On the decision of Pope Benedict to resign, Levada said he believes that was "a giant step in regard to the future of the church and the future of the papacy, so that this particular question can be resolved by any future pope because of what he (Benedict) has done."
"I think that's a relief, certainly for someone who is in the Sistine Chapel and sees his name being put forward as a future pope, to have that in the back of his mind," he said.
As head of the doctrinal congregation, Levada was responsible for dealing with cases of sexual abuse by priests and religious against minors. He described the role of Popes John Paul II and Benedict XVI as "decisive in helping us to meet the challenge."
"We found that, far from a Vatican cover-up, it was the forward-looking and cooperative work of the Vatican that helped the church in Ireland, the United States and other places," the cardinal said.
Responding to allegations that the congregation is sometimes heavy-handed, the cardinal said, "If you are working for the Congregation for the Doctrine of the Faith, it helps to have a pretty thick skin so that you aren't overly sensitive if you are criticized." However, he also said that the congregation should not be above criticism.
"We think that the work we do is helpful and useful, but we're always ready to say if we could've done better, we'll learn and do better next time," he said.
The cardinal said he believed many critics of the doctrinal congregation "are essentially critics of the faith, of Jesus, of God. I'm not trying to overstate the case, but I think we represent a challenge to a highly secularized mentality. We do our best to explain things with good reasons and take advantage of opportunities to publicize teachings," he said.
He described ensuring doctrinal orthodoxy as a work of "fraternal correction."
"Priests, religious and theologians -- people who have been given a charge, people who have been given the work of speaking with the authority of the church behind them -- cannot simply come out and say 'I don't accept this' or 'I don't like this.'
"They have a responsibility, otherwise they use their role to produce confusion, and people may hear them preaching from the pulpit or read what they write about something that's contrary to the faith," the cardinal said.
The California native was in Ireland to address a conference on adult faith formation in the light of the upcoming 20th anniversary of the Catechism of the Catholic Church. He said he has been disappointed that some people have been unwilling to embrace the catechism.

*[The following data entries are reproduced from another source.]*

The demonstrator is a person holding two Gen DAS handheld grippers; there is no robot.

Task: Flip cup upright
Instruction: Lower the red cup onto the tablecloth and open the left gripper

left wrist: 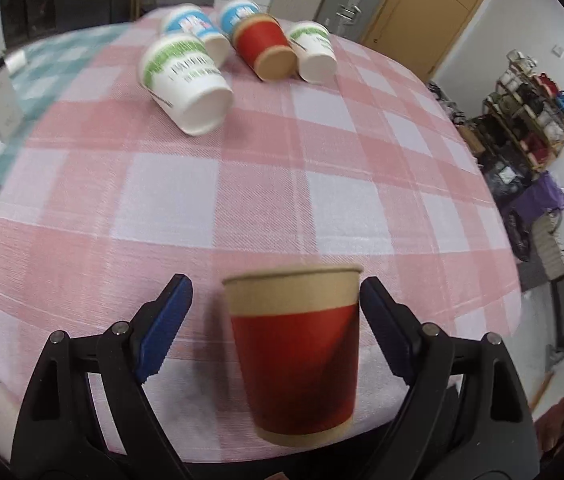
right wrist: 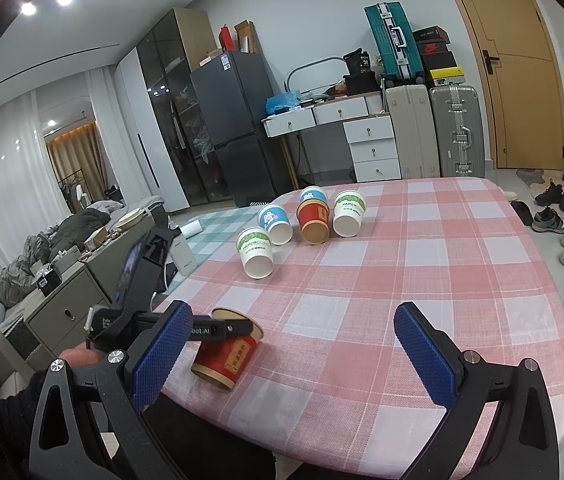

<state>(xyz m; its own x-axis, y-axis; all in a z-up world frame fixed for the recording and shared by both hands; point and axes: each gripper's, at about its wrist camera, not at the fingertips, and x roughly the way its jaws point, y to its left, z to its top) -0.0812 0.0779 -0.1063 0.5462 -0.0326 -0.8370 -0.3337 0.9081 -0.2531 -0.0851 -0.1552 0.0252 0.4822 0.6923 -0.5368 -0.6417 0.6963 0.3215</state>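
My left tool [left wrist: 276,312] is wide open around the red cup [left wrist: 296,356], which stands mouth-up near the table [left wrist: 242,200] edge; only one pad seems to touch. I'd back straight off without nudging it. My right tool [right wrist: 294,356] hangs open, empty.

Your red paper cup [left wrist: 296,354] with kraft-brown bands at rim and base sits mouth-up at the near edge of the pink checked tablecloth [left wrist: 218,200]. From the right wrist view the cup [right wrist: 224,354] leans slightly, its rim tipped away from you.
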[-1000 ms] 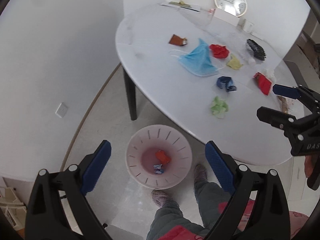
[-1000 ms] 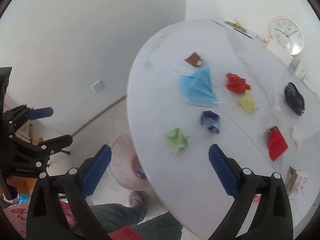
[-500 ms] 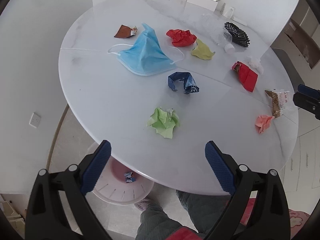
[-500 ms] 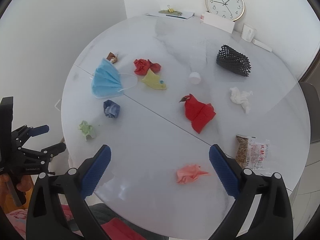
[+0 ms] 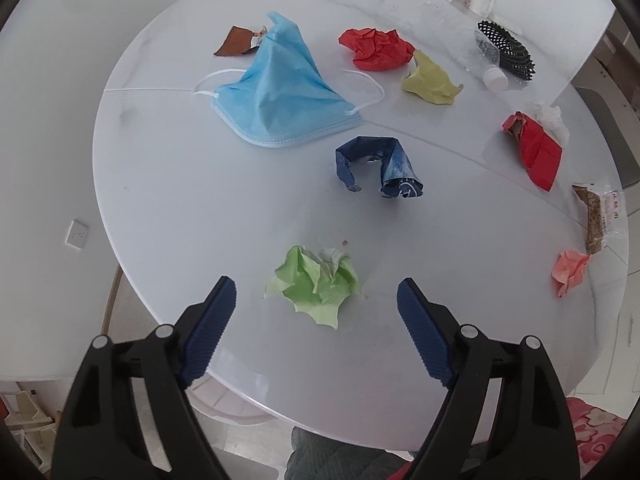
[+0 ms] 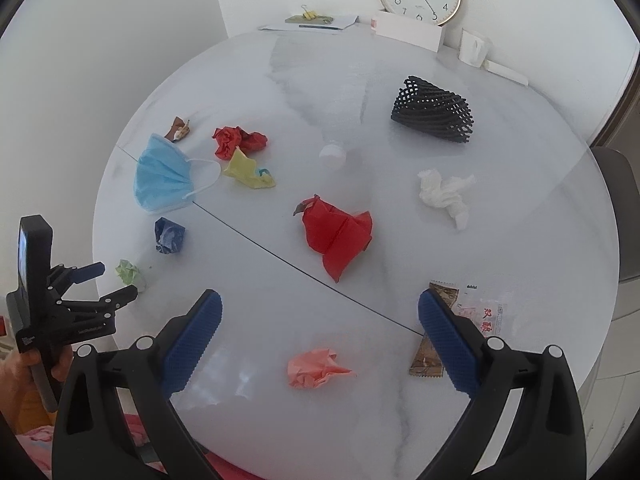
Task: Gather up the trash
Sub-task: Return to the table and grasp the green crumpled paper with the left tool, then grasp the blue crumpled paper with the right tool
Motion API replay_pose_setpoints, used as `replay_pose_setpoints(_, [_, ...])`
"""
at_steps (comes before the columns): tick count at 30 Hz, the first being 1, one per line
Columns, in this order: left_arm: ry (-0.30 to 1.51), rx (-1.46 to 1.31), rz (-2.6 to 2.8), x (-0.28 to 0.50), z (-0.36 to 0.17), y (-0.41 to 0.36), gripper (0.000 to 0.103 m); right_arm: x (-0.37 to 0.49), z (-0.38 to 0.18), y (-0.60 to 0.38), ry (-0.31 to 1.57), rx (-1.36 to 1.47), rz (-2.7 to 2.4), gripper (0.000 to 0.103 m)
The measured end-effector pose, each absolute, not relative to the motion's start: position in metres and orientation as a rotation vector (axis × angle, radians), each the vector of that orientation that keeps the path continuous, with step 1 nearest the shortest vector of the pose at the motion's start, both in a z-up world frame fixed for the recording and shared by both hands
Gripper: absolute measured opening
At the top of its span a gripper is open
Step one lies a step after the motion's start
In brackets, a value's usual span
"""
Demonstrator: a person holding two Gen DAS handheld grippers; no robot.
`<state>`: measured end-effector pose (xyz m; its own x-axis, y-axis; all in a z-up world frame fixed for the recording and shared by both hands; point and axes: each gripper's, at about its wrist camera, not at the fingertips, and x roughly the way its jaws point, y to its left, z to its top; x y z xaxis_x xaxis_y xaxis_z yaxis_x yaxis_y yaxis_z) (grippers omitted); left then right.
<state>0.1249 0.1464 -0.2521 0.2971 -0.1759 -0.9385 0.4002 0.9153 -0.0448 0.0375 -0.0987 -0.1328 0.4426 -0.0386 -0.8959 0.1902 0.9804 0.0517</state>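
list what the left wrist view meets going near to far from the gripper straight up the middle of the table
left gripper → crumpled green paper ball → twisted dark blue wrapper → light blue face mask → crumpled red paper

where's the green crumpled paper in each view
Left wrist: green crumpled paper sits low centre, between the left hand-held gripper fingers.
Right wrist: green crumpled paper at far left table edge.
Shared landmark: the dark blue crumpled wrapper just beyond it.
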Motion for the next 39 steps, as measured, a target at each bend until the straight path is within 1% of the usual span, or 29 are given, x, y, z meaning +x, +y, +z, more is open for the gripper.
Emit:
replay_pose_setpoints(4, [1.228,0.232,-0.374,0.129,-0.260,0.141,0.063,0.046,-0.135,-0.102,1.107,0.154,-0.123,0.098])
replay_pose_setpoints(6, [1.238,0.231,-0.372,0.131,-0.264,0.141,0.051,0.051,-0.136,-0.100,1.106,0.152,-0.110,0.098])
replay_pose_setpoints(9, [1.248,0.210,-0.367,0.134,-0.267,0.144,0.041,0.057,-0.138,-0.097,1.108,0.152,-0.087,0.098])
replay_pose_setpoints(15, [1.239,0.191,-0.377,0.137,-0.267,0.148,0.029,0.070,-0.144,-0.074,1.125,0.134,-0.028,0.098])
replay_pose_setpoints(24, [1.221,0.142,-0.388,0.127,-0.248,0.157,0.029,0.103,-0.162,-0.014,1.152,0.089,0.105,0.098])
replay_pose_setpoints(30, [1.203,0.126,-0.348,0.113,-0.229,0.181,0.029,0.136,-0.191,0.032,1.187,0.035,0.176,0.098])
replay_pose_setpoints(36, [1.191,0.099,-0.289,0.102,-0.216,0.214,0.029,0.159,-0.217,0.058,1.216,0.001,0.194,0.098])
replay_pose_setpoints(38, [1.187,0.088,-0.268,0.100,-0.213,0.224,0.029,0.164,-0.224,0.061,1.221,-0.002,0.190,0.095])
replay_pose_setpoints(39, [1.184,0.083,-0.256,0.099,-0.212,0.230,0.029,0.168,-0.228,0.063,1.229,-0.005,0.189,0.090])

"There are still people in the church who say, 'Don't give that to me, or my people, it's too much for them.' I think they short-change people's educational level, and the hunger they have to be better educated in their faith, as many of them are educated in their work."
He said the new evangelization "depends on well-educated Catholics."
"Adult faith formation is the key to the new evangelization," he said. "People are not going to be able to evangelize confidently if they do not know their faith."